`The Little Flower" has been lying low of late. Her relics, however, are presumably still on tour around the country, and will no doubt depart our island in due course with as much pomp and circumstance as they arrived with.
But it is not St Therese of Lisieux who concerns "Weather Eye" this morning, but her namesake, St Teresa of Avila, or to be more precise, Bernini's sculpture of the Ecstasy of same.
The story is a strange one. St Teresa, according to her, was quietly saying her prayers one day when an angel came to her: "In his hands I saw a long golden spear and at the end of the iron tip I seemed to see a point of fire. With this he seemed to pierce my heart several times, so that it penetrated my entrails. When he drew it out, I thought he was drawing them out with it, and he left me afire with the love of God."
Now whatever one's interpretation of this incident, it has left a tangible and magnificent legacy in the form of The Ecstasy of St Teresa of Avila by Bernini in the Cornaro Chapel in Rome. The sculpted figures of the ecstatic St Teresa and her aggressive visitor are perfection in their execution. To a meteorologist, however, the most striking aspect of the work is a brilliant representation in the background of the optical phenomenon of crepuscular rays.
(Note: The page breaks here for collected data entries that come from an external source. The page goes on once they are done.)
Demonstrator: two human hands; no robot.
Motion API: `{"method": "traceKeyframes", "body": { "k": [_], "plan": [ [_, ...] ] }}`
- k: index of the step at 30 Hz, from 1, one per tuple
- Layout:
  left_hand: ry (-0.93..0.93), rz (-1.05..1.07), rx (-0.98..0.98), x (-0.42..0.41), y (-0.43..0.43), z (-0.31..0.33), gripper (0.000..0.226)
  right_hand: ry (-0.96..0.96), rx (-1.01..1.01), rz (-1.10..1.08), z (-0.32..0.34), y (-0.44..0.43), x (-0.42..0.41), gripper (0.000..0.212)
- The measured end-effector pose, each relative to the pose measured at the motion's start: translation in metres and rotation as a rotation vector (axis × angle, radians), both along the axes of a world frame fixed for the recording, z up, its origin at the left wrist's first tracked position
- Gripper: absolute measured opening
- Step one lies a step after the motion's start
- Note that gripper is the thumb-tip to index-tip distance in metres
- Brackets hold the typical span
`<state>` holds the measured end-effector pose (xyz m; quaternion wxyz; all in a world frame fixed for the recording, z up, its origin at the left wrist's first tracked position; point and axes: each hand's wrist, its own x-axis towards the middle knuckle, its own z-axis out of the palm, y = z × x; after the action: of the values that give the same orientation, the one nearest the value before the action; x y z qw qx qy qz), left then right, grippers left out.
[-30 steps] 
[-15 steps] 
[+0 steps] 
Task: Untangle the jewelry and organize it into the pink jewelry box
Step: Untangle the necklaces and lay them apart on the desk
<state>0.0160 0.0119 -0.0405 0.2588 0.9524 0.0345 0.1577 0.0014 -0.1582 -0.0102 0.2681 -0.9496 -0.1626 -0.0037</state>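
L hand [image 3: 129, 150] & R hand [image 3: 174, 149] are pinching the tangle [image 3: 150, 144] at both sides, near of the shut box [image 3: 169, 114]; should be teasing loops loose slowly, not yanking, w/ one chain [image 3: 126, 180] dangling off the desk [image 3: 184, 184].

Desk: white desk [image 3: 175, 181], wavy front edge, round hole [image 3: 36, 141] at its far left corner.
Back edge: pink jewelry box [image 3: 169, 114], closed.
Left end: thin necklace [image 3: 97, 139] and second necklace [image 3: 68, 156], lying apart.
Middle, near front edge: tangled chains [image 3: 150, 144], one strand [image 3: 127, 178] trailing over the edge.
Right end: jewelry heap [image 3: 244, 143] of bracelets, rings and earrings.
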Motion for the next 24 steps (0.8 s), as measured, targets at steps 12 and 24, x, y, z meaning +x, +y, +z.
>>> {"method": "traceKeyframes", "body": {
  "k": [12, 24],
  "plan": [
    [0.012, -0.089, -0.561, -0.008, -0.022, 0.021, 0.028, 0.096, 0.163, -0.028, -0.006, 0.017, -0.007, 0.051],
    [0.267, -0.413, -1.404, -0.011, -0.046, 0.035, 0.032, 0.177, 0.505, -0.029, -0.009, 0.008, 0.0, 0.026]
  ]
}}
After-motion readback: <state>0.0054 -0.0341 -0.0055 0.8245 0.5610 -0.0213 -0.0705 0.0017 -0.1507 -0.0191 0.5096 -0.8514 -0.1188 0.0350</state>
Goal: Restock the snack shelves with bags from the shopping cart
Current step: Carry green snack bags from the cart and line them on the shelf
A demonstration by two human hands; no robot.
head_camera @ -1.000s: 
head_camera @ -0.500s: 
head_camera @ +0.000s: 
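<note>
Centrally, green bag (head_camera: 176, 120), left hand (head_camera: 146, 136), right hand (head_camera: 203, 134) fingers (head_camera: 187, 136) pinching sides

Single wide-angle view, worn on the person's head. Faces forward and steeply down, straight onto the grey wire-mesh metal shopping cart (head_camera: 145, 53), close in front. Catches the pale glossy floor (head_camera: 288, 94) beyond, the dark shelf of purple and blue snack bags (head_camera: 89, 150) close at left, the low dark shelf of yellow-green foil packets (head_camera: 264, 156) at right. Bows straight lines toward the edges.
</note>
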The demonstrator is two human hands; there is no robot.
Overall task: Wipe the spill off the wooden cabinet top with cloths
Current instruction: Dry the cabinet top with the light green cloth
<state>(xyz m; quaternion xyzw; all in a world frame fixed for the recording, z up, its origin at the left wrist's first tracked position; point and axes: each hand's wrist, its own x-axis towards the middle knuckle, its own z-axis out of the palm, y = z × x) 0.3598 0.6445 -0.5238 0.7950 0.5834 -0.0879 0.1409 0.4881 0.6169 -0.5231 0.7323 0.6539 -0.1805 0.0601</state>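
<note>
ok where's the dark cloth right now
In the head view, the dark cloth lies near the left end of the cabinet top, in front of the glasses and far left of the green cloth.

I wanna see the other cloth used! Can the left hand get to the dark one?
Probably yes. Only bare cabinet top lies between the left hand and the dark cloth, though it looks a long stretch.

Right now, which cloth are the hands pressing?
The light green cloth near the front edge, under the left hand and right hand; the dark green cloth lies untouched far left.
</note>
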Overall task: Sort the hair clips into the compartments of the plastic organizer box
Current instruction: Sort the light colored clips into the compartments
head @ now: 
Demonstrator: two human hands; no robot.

A crepuscular ray occurs when a beam of sunlight passes through a gap in the clouds, and the contrast between brightness and shadow provides a well-defined shaft of light.
When the sun is high in the sky on a day that is almost overcast, crepuscular rays can sometimes be seen directed downwards at a slight angle to the vertical. They stand out clearly because the light is scattered by mist and dust suspended in the atmosphere.
But it is when the sun is low in the sky in the late evening or early morning that crepuscular rays can be seen at their most spectacular and brilliant best. The rose-coloured sunbeams often appear to diverge upwards from behind a distant cumulus or cumulonimbus, spreading their crimson stripes of light and shadow in a huge fan.
This fan-like shape is an optical illusion, deriving from the same quirk of linear perspective that makes straight railway lines, or the two sides of a long wide street, appear to meet in the very far distance. It is from its striking appearance in this particular guise, when the sun is near the horizon, that the phenomenon gets its name; crepusculum is the Latin word for twilight".